----- Input data

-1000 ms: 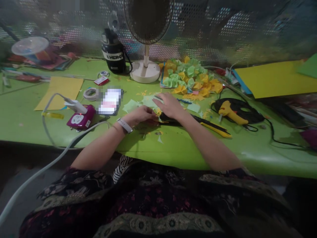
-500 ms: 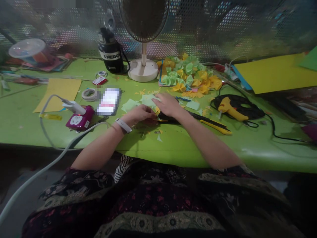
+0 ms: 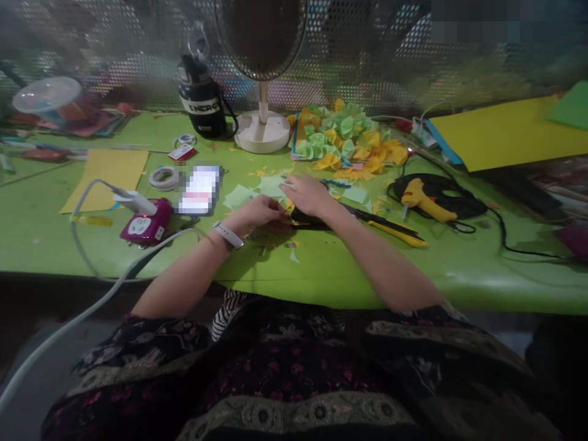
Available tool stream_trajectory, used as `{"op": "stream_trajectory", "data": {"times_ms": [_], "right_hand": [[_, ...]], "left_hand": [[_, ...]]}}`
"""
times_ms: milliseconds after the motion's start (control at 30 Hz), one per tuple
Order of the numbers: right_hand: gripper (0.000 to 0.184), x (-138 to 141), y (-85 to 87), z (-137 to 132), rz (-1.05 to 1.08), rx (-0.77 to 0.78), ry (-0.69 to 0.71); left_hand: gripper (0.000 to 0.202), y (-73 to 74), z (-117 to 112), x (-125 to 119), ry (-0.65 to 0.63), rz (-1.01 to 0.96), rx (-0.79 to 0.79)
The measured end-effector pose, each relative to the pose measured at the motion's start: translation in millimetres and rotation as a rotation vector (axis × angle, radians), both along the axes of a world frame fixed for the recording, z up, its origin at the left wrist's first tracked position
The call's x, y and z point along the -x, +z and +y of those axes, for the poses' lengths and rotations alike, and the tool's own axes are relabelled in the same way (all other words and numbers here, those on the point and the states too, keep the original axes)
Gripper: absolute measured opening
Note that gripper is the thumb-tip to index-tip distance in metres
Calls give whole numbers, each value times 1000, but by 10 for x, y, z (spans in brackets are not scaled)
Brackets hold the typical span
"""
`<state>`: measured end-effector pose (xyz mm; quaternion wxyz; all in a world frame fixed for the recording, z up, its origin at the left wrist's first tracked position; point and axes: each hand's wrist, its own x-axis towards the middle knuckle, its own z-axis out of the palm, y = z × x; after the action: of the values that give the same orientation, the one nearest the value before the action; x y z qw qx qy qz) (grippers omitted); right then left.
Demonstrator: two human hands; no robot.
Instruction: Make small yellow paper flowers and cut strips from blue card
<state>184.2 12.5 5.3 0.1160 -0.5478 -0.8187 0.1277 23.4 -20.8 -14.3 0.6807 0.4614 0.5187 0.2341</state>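
My left hand (image 3: pixel 260 212), with a white watch on the wrist, rests on the green table (image 3: pixel 321 269) with its fingers curled over small yellow paper bits. My right hand (image 3: pixel 309 193) lies flat, fingers stretched, over pale green paper pieces (image 3: pixel 248 193) and a dark object beneath it. What sits under either palm is hidden. Paper scraps lie scattered around both hands.
A pile of green and yellow paper flowers (image 3: pixel 349 138) lies behind the hands. A yellow glue gun (image 3: pixel 425 201) and a yellow-handled cutter (image 3: pixel 397 233) are to the right. A fan (image 3: pixel 261 73), black jug (image 3: pixel 202 104), tape roll (image 3: pixel 164 177), phone (image 3: pixel 199 188) and magenta power socket (image 3: pixel 144 223) stand left.
Both hands stay on the paper pieces with only slight finger shifts. The view has drifted a little, so everything sits slightly further left.
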Motion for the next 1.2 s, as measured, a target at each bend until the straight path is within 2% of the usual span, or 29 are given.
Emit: {"op": "stream_trajectory", "data": {"times_ms": [467, 733, 933, 1200], "right_hand": [[38, -6, -21, 17, 8, 14, -3], [39, -1, -8, 10, 5, 18, -4], [37, 0, 5, 10, -8, 21, 4], [36, -1, -2, 10, -4, 15, 1]], "left_hand": [[17, -4, 11, -1, -15, 5, -23], [26, -40, 31, 25, -54, -31, -28], [24, -1, 16, 15, -41, -15, -32], [25, -19, 21, 12, -55, -26, -25]]}}
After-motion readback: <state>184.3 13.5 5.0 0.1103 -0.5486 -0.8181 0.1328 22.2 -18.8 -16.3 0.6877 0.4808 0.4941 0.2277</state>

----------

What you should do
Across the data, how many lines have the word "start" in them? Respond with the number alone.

Completed exercise
2